Na verdade, chegou-se a fórmulas gerais que podem ser interpretadas de várias maneiras e que, de qualquer forma, não envolvem compromisso algum com qualquer esfera que não seja a do mercado. Insistir nas privatizações do que resta de estatal (quase nada), em ajustes fiscais, e no maior enfraquecimento do Estado, é consolidar o poder do FMI, do Banco Mundial, das instituições financeiras internacionais e a chantagem das agências de classificação de risco.
Todo cuidado é pouco para não tropeçar nas palavras e escorregar nos conceitos. Mas essas transformações e essas metamorfoses significam um “retorno” ao império das leis do funcionamento da economia mercantil- capitalista, temporariamente represadas por obra e graça da rebelião democrática do imediato pós-guerra, que ensejou a Grande Transformação.

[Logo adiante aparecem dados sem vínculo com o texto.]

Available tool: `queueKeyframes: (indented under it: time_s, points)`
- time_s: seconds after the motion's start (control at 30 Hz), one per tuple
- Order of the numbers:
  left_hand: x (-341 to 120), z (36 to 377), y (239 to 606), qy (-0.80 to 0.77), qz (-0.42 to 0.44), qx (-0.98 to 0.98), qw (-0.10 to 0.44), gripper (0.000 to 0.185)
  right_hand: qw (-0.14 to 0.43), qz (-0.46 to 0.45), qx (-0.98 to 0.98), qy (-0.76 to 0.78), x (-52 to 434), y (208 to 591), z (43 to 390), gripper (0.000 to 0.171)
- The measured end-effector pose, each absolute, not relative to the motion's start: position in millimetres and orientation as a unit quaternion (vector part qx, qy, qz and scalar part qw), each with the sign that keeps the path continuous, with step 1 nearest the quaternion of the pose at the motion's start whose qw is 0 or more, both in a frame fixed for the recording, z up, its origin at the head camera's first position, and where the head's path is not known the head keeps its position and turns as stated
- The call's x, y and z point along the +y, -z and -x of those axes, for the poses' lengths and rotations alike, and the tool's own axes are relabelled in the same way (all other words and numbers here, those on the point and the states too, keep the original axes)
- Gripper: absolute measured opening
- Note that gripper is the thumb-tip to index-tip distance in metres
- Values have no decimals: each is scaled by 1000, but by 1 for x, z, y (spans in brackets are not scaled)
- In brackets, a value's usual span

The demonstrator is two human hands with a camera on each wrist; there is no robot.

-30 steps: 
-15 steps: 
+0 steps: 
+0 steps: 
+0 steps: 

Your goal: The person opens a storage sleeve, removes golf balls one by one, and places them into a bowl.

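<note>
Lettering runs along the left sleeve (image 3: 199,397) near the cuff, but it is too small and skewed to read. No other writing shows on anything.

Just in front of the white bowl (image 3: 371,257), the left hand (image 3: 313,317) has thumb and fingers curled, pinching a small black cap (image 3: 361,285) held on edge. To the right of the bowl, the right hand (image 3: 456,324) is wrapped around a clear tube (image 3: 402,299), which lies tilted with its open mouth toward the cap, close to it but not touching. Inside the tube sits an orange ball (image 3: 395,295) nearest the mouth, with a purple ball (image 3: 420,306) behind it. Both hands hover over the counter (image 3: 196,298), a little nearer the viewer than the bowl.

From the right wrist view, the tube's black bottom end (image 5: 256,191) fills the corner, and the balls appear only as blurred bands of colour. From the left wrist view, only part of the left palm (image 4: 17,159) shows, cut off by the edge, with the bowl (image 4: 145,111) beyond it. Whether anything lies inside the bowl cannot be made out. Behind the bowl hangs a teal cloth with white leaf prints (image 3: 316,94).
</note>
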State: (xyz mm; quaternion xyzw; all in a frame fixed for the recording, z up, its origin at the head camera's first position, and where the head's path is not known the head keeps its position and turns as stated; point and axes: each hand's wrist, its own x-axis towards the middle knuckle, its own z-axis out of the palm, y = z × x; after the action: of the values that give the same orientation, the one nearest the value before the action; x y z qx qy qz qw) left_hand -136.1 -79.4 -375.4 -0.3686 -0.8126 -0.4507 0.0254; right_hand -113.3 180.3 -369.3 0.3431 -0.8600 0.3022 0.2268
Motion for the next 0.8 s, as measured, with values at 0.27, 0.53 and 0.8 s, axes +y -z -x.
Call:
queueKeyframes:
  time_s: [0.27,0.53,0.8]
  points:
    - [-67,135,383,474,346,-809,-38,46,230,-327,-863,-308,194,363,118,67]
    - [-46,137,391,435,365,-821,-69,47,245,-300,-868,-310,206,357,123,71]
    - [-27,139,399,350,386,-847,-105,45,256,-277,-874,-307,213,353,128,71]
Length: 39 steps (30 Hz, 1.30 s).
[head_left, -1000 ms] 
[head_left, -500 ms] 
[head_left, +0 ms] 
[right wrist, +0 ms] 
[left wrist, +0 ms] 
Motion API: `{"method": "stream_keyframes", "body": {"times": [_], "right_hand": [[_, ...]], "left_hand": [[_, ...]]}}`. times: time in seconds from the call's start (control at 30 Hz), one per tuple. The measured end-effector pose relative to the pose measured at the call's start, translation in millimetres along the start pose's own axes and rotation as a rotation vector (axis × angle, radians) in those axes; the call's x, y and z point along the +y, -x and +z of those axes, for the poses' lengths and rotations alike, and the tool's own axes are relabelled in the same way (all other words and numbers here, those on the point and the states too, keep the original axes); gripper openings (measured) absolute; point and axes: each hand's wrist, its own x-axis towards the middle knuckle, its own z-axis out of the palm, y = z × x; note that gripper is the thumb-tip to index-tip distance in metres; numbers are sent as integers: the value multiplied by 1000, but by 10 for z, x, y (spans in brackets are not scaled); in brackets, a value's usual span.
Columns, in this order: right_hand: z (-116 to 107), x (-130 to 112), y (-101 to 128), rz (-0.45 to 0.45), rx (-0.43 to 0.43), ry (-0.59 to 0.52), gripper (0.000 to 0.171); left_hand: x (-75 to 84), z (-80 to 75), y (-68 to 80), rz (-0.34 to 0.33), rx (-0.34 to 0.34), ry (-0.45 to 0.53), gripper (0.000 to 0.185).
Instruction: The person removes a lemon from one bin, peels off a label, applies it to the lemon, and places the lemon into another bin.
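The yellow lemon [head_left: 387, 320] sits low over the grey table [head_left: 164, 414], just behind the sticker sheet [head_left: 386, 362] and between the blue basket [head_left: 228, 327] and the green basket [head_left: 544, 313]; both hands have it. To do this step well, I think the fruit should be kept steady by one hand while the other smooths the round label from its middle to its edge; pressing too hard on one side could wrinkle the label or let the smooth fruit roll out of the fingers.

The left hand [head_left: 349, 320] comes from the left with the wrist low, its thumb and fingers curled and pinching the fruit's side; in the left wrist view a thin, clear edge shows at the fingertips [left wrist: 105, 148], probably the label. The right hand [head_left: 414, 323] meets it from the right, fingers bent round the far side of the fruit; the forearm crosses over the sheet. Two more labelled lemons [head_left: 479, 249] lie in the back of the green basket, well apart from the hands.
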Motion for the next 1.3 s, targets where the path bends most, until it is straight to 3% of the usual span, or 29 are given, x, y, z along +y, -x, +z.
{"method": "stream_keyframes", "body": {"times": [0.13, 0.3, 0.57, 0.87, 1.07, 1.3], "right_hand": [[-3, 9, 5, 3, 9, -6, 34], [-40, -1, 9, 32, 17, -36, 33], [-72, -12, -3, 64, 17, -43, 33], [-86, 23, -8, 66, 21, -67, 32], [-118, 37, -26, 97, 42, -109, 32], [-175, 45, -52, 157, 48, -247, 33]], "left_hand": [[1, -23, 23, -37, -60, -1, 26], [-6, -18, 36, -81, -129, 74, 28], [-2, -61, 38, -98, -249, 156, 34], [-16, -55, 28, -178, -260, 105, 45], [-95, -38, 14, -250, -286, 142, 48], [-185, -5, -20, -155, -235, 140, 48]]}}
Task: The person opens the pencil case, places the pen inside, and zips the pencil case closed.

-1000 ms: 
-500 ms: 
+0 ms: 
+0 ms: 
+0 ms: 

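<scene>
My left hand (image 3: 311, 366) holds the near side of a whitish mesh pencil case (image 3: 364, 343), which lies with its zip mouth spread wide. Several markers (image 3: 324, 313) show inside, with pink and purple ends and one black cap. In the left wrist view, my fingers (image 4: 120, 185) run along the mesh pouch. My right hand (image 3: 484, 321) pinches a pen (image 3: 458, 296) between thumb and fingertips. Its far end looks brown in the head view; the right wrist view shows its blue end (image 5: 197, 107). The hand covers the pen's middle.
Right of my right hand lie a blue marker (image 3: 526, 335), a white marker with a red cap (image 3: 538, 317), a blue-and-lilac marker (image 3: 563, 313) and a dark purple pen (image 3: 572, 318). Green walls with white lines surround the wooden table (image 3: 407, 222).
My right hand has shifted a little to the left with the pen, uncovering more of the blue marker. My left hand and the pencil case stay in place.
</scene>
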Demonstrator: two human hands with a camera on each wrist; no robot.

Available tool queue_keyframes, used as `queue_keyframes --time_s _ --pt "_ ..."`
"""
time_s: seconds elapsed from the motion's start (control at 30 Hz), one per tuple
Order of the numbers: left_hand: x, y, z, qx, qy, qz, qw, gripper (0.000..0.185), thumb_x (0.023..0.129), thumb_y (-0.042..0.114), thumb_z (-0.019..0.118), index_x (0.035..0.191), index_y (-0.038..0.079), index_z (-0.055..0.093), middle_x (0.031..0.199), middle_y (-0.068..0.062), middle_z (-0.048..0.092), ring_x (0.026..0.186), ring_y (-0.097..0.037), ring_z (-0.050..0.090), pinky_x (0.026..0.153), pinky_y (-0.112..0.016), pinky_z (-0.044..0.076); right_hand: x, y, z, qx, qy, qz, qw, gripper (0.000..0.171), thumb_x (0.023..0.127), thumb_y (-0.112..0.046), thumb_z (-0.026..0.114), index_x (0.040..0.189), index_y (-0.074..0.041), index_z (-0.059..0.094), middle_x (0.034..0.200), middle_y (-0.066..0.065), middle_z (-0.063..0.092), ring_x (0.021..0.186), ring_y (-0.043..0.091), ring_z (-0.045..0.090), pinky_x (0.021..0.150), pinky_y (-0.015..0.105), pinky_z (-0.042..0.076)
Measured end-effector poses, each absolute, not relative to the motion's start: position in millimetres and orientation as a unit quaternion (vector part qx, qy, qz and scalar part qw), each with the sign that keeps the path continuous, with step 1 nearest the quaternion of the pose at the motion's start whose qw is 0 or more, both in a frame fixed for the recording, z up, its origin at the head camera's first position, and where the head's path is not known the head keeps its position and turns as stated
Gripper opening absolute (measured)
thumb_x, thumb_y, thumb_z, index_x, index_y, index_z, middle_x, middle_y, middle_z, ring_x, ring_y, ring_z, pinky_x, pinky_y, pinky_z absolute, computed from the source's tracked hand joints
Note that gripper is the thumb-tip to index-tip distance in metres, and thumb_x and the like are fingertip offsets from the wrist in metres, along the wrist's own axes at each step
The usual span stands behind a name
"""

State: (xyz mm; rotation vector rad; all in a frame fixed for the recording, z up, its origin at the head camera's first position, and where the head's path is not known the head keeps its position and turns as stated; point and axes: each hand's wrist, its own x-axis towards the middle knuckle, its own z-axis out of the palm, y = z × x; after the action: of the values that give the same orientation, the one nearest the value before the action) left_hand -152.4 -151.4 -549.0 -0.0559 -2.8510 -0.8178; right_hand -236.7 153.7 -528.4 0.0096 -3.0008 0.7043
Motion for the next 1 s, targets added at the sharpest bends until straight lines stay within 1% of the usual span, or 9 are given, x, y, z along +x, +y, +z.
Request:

Como recordou o economista Luiz Gonzaga Belluzzo, “em sua essência, as práticas do Estado intervencionista e do Bem-Estar buscaram, por meio da aplicação política de critérios diretamente sociais, encontrar soluções para os problemas de satisfação das necessidades humanas e da vida decente para a maioria, negando, assim, as condições de existência impostas ao cidadão pela “ratio” do capital, cujo único propósito é acrescentar o seu valor.”
A vitória do reformismo liberal fez recuar as tentativas de domesticar a mercantilização universal e a concorrência sem quartel. Na Europa, a social-democracia passa a ocupar uma posição de centro-direita rasgando a máscara da “terceira via”, que fez grande sucesso e gerou expectativas em toda a esquerda do continente. Antes mesmo da crise do euro, os serviços públicos , como saúde, educação e transporte, conheceram uma considerável piora. Ainda no final do século passado, críticos de esquerda acusavam o então primeiro-ministro britânico Tony Blair de impor ao Reino Unido um “thatcherismo” com rosto humano.
Quando o capital financeiro estabelece sua supremacia, a cidadania é suprimida. Os sistemas de crédito e os dispositivos do mercado passam a se encarregar dos desígnios despóticos do capital sobre a massa de trabalhadores e os países mais fracos. É isso ao que estamos assistindo no sul da Europa. Algo que, guardadas as devidas proporções, vivemos na América Latina durante duas décadas. Por meio de disciplinas e sanções, sempre legitimadas na grande mídia, o fascismo de mercado se instala.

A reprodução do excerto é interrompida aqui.